[[ PROVIDED DATA, beginning ]]

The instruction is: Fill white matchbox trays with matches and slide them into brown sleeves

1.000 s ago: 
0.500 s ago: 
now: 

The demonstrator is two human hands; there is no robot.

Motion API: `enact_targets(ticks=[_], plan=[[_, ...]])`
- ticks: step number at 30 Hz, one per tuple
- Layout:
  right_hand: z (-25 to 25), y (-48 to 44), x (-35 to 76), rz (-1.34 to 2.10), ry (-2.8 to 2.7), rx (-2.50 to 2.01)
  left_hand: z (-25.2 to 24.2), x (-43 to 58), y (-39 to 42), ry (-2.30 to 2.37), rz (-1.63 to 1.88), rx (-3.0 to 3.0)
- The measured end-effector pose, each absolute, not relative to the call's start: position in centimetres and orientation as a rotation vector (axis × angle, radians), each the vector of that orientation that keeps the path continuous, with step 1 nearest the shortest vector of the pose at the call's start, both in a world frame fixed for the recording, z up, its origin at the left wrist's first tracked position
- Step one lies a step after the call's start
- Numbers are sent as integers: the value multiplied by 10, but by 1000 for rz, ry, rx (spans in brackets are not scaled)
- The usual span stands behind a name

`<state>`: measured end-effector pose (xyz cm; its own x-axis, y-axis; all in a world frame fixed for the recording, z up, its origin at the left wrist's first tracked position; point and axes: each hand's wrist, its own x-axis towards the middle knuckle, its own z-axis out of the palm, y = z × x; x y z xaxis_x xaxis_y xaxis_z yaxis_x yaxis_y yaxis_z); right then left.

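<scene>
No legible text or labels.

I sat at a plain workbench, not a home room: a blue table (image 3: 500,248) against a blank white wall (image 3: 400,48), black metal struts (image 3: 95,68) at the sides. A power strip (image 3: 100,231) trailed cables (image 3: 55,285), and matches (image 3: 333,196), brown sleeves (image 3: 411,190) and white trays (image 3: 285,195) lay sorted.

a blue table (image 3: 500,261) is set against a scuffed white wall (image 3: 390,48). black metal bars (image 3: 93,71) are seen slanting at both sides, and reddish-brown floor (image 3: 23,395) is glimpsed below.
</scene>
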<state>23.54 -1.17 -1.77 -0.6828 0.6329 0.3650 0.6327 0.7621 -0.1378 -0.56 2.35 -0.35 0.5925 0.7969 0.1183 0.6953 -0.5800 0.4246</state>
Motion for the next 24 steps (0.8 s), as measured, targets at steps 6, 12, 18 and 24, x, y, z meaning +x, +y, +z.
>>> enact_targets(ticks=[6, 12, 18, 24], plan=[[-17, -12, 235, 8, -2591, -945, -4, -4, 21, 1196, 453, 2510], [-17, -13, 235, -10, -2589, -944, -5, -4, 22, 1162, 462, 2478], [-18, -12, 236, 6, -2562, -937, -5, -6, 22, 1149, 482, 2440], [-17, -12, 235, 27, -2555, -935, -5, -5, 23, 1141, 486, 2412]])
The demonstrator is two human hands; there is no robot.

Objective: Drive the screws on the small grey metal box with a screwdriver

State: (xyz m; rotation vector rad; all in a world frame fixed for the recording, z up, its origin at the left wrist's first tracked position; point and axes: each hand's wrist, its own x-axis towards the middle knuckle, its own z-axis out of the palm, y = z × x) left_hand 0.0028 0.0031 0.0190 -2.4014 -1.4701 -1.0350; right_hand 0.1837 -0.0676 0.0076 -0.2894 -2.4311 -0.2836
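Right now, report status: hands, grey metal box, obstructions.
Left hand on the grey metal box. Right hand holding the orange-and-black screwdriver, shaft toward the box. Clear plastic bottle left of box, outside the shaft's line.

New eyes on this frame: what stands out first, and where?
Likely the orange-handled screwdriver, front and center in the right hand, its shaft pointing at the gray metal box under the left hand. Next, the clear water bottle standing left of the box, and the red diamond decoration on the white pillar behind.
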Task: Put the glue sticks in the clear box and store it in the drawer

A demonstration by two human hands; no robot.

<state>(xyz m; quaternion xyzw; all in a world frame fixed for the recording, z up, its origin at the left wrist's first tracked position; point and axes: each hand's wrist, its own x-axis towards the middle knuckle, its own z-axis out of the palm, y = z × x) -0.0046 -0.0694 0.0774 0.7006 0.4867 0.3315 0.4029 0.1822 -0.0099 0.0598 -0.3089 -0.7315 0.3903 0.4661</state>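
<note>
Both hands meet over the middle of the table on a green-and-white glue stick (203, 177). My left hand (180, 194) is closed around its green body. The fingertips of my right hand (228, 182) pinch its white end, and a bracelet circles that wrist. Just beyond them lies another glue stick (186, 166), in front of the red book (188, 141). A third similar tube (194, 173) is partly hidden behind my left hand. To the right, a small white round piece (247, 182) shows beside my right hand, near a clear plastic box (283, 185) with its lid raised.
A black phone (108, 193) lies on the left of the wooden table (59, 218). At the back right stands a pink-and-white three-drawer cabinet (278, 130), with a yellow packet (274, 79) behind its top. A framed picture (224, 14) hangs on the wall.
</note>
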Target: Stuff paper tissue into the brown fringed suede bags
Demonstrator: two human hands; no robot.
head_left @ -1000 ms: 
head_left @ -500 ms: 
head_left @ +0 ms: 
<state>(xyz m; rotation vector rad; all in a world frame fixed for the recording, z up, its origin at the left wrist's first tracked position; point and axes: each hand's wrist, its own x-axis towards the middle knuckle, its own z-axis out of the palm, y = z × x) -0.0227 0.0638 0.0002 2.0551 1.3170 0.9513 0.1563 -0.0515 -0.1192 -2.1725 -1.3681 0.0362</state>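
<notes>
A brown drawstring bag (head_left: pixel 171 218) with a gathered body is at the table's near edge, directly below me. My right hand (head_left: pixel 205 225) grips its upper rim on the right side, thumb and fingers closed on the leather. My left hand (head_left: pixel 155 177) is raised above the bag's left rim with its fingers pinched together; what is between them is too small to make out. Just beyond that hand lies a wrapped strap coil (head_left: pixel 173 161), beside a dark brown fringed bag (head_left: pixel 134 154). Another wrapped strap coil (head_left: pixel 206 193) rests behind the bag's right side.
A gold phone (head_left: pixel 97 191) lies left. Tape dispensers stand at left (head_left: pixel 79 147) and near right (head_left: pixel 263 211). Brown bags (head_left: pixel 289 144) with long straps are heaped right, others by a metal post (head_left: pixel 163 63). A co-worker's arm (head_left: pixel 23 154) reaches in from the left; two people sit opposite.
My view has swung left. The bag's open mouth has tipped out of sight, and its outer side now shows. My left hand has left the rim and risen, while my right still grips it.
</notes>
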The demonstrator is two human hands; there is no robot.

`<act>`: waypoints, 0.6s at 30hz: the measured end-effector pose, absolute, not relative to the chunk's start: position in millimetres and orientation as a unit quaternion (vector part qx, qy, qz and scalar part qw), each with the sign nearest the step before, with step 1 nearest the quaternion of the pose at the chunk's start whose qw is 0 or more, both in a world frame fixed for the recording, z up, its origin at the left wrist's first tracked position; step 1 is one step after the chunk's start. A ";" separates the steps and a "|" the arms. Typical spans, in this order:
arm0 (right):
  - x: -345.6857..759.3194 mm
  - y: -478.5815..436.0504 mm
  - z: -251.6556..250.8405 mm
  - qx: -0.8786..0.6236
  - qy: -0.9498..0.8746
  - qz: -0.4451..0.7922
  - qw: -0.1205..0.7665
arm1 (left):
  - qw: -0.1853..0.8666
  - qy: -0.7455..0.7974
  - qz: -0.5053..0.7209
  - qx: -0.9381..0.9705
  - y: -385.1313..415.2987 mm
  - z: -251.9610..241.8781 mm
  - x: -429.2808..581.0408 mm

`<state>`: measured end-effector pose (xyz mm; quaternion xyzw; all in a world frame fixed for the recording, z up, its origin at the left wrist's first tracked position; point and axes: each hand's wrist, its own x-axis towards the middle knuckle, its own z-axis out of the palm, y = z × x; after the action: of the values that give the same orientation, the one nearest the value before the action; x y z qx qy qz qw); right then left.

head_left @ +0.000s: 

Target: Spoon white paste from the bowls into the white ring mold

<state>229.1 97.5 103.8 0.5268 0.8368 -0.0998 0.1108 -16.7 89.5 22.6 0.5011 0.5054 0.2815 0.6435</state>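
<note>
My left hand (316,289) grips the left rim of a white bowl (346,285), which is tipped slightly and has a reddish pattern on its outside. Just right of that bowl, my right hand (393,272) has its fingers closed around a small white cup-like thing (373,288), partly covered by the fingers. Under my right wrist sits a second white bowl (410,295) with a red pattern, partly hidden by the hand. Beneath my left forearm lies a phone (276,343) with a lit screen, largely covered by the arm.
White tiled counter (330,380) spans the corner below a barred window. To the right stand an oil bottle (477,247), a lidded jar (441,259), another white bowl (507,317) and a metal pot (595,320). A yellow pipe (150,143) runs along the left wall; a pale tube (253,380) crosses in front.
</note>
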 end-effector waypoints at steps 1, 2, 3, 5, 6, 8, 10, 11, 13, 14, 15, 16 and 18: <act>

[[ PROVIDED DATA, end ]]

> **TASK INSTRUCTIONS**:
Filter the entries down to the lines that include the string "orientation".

> **THE ANSWER**:
- The measured end-effector pose, each absolute, not relative to the call's start: position in centimetres and orientation as a rotation vector (axis × angle, radians), each the vector of that orientation that keeps the path continuous, with step 1 nearest the shortest vector of the pose at the call's start, both in a world frame fixed for the recording, z up, its origin at the left wrist's first tracked position
`<act>`: waypoints, 0.6s at 30hz: the measured end-effector pose, absolute, not relative to the chunk's start: position in millimetres and orientation as a unit quaternion (vector part qx, qy, qz and scalar part qw), each with the sign nearest the step before, with step 1 nearest the quaternion of the pose at the chunk's start whose qw is 0 or more, both in a world frame fixed for the recording, z up, its origin at the left wrist's first tracked position; step 1 is one step after the chunk's start. A ";" separates the steps and a "|" the arms. Typical spans, in this order:
`<state>`: measured end-effector pose (xyz mm; quaternion xyzw; all in a world frame fixed for the recording, z up, its origin at the left wrist's first tracked position; point and axes: each hand's wrist, its own x-axis towards the middle knuckle, its own z-axis out of the palm, y = z × x; after the action: of the values that give the same orientation, the one nearest the value before the action; x y z qx qy qz qw); right then left.

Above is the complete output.